4. Il résulte de ce qui précède, et sans qu'il soit besoin d'examiner les autres moyens de la requête, que Mme A épouse B est fondée à demander l'annulation de la décision du 12 octobre 2022 par laquelle le préfet de police a refusé de lui renouveler un titre de séjour, ainsi que, par voie de conséquence, l'annulation de la décision l'obligeant à quitter le territoire français.

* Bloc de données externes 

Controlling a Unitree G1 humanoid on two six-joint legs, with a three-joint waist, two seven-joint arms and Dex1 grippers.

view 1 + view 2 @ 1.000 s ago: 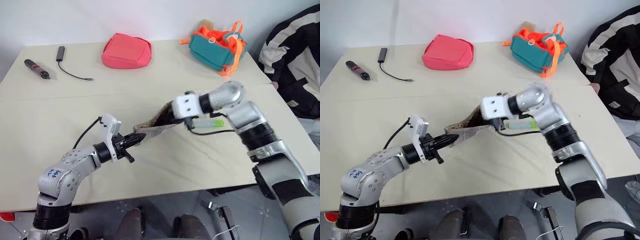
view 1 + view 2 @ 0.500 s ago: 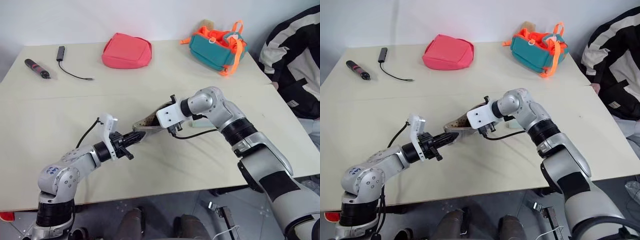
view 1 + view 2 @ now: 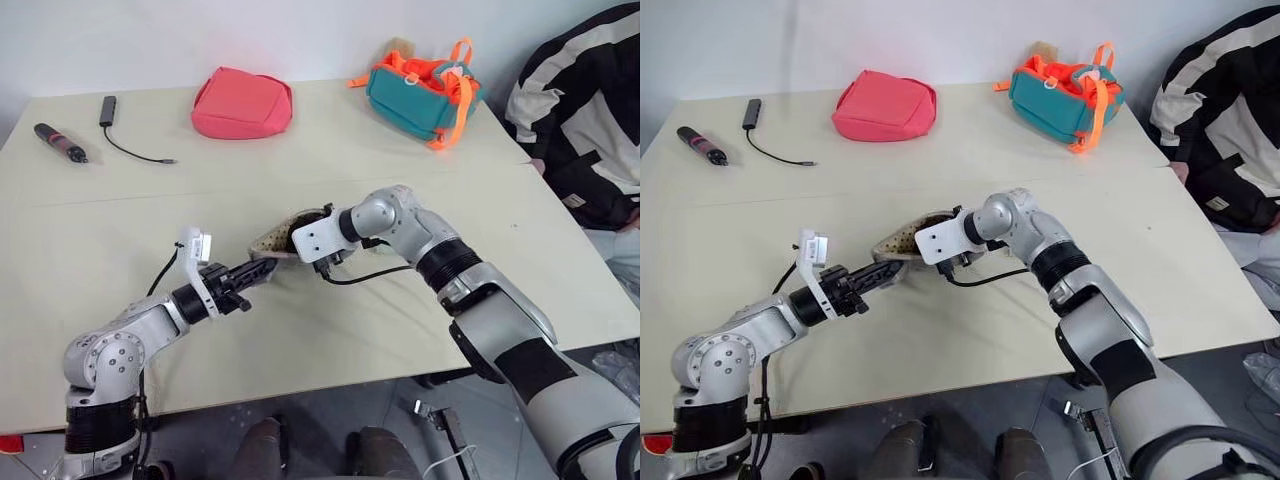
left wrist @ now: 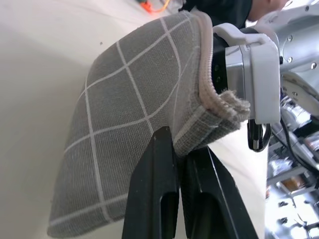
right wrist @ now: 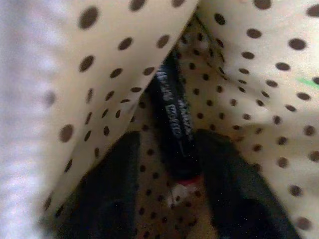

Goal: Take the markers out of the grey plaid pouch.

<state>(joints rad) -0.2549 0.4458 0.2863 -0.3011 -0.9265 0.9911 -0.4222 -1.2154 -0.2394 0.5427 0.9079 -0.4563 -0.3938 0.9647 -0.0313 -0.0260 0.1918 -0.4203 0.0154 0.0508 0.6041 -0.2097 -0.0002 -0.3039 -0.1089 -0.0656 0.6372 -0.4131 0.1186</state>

Sur les conclusions aux fins d'injonction et d'astreinte :

5. En raison du motif qui la fonde, l'annulation de l'arrêté attaqué implique nécessairement, sous réserve de changements de circonstances, qu'une carte de séjour temporaire portant la mention " vie privée et familiale " soit délivrée à la requérante. Il y a lieu d'enjoindre au préfet de police, ou au préfet territorialement compétent au regard du lieu de résidence de Mme A épouse B, de lui délivrer ce titre de séjour dans un délai de trois mois à compter de la notification du présent jugement. Dans les circonstances de l'espèce, il n'y a pas lieu d'assortir cette injonction de l'astreinte demandée.

DECIDE :

Article 1er : L'arrêté du préfet de police du 12 octobre 2022 est annulé.

Article 2 : Il est enjoint au préfet de police, ou au préfet territorialement compétent, de délivrer à Mme A épouse B une carte de séjour temporaire portant la mention " vie privée et familiale " dans le délai de trois mois à compter de la notification du présent jugement.

Article 3 : Le surplus des conclusions de la requête est rejeté.

Article 4 : Le présent jugement sera notifié à Mme D A épouse B et au préfet de police.

Délibéré après l'audience du 13 mars 2023 à laquelle siégeaient :

Mme Le Roux, présidente-rapporteure,

Mme Madé, première conseillère,

Mme Berland, première conseillère.

Rendu public par mise à disposition au greffe le 27 mars 2023.

La présidente-rapporteure,

M.-O. LE ROUX

L'assesseure la plus ancienne,

C. MADÉ

La greffière,

I. SZYMANSKI

La République mande et ordonne au préfet de police en ce qui le concerne ou à tous huissiers de justice à ce requis en ce qui concerne les voies de droit commun contre les parties privées, de pourvoir à l'exécution du présent jugement.